Lorsque j’ai démarré mon business, l’un des conseils les plus commun (et les plus frustrant) que je voyais était « soyez authentique! »

Cela devrait pourtant être super simple: après tout, on est qui on est, non?

Oui, c’est sûr. Pourtant, pour la plupart d’entre-nous c’est un challenge constant d’être soi-même.

Même si être authentique est l’une des expérience les plus gratifiante que l’on peut vivre, c’est aussi risqué. Cela nous expose au rejet et à tous les sentiment inconfortables qui l’accompagnent. Sentiments que l’on passe la plupart de son existence à essayer d’éviter (consciemment ou inconsciemment). Et ce, simplement dans notre vie quotidienne… ajouter la notion d’entrepreneuriat et de business là-dedans, et c’est d’un tout autre niveau d’inconfort que l’on parle.

Même si le conseil « soyez vous-même » semble simple, dans un cadre professionnel, cela peut être tout sauf simple.

Si vous êtes bloqués à l’idée d’apporter un peu d’authenticité dans votre business, voici quelques astuces qui peuvent vous aider.

5 trucs pour être soi-même dans un cadre professionnel

1. Prenez toutes vos décisions sur la base de vos valeurs

Quand vous prenez décisions pour votre entreprise (ou dans la vie en général) dans le prisme de vos valeurs personnelles, il n’est pas difficile d’être authentique.
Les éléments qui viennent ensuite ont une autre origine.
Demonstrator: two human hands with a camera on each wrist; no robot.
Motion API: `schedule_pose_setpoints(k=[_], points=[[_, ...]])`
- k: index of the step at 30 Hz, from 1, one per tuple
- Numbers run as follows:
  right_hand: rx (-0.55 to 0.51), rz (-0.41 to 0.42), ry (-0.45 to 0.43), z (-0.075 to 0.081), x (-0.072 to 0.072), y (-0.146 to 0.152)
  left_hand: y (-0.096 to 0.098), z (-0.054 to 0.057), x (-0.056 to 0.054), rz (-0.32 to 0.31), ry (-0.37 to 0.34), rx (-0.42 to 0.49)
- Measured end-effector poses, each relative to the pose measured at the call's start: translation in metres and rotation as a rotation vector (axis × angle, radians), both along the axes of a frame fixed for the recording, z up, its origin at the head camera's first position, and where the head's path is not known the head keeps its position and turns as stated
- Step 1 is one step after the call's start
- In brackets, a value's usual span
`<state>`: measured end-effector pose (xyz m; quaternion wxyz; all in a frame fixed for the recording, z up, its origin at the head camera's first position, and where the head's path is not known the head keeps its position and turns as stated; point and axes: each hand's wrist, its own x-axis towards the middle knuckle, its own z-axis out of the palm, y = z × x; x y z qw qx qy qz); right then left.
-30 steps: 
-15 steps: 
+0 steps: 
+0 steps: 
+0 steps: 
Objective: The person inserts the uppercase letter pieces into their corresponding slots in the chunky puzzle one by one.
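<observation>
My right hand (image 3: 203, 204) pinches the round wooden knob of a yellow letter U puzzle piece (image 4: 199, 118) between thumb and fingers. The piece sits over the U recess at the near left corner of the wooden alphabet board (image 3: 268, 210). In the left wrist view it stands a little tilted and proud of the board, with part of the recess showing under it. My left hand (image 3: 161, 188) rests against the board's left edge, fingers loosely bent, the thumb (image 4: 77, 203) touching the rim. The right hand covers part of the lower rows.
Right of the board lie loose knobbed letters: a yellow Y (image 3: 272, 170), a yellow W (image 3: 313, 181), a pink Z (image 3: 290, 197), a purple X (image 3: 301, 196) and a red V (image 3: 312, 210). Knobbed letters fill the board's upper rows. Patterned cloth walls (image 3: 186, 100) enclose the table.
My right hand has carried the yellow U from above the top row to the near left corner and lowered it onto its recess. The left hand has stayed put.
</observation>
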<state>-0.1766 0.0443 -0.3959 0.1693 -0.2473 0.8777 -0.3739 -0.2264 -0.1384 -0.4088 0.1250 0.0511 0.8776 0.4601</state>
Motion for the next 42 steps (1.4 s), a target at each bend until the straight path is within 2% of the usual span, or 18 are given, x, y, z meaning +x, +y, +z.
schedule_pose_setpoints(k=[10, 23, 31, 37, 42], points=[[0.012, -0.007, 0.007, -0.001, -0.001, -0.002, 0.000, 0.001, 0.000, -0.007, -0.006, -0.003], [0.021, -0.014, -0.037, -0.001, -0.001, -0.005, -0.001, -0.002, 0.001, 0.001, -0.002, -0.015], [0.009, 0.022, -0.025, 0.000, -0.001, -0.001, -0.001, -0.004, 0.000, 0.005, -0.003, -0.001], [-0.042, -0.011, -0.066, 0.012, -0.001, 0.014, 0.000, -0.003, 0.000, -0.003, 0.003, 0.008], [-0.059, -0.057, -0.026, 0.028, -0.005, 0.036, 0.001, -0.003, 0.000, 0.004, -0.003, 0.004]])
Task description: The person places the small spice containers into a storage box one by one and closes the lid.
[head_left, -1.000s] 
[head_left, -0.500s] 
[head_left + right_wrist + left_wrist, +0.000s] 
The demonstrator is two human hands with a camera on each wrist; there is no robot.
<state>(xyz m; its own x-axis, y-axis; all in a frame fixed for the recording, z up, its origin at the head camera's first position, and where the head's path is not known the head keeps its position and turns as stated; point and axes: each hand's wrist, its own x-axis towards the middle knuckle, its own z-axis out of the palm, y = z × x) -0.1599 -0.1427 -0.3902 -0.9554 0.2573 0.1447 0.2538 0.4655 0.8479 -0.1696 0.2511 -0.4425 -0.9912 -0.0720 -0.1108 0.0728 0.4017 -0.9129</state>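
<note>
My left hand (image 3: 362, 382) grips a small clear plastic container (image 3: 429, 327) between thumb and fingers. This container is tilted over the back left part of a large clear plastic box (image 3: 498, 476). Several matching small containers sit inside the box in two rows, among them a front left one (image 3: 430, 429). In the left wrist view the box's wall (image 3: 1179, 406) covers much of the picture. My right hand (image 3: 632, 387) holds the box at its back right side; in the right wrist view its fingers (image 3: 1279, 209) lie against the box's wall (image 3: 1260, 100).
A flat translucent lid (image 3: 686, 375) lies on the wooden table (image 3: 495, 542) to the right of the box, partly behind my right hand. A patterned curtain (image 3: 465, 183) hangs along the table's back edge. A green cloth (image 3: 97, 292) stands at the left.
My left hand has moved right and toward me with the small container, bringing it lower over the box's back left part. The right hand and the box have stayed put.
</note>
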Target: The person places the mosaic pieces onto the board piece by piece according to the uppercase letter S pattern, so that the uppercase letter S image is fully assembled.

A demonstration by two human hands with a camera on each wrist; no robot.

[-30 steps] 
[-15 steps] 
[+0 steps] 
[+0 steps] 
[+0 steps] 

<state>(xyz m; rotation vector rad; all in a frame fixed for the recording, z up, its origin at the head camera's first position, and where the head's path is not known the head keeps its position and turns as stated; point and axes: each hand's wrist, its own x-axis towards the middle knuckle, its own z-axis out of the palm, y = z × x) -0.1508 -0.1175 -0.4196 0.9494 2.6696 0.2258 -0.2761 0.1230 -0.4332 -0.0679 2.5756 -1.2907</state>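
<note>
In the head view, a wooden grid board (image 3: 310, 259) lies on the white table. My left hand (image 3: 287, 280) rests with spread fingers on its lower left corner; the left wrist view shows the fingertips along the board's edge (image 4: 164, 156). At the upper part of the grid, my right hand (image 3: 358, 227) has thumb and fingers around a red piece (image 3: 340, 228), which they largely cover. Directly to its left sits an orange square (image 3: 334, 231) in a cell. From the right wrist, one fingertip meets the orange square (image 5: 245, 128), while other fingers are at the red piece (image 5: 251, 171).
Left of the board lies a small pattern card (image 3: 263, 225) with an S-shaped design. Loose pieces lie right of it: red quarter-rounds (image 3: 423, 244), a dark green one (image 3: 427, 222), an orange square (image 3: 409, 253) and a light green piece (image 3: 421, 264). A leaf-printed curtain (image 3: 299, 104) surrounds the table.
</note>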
Bien sûr ceci implique que vous sachiez ce que sont vos valeurs. Les « valeurs » sont un terme abstrait qui englobe votre morale, votre perception du bien et du mal, et comment vous voyez l’excellence (ou, ici, l’excellence de votre marque). Vos valeurs peuvent se traduire par des termes comme: intégrité, honnêteté, vérité, confiance, etc.

Identifier, et, de préférence, écrire les valeurs que vous voulez représenter, relativement tôt dans la construction de votre marque, va influencer de nombreuses décisions sur la durée et apporter cohérence et authenticité à votre image de marque.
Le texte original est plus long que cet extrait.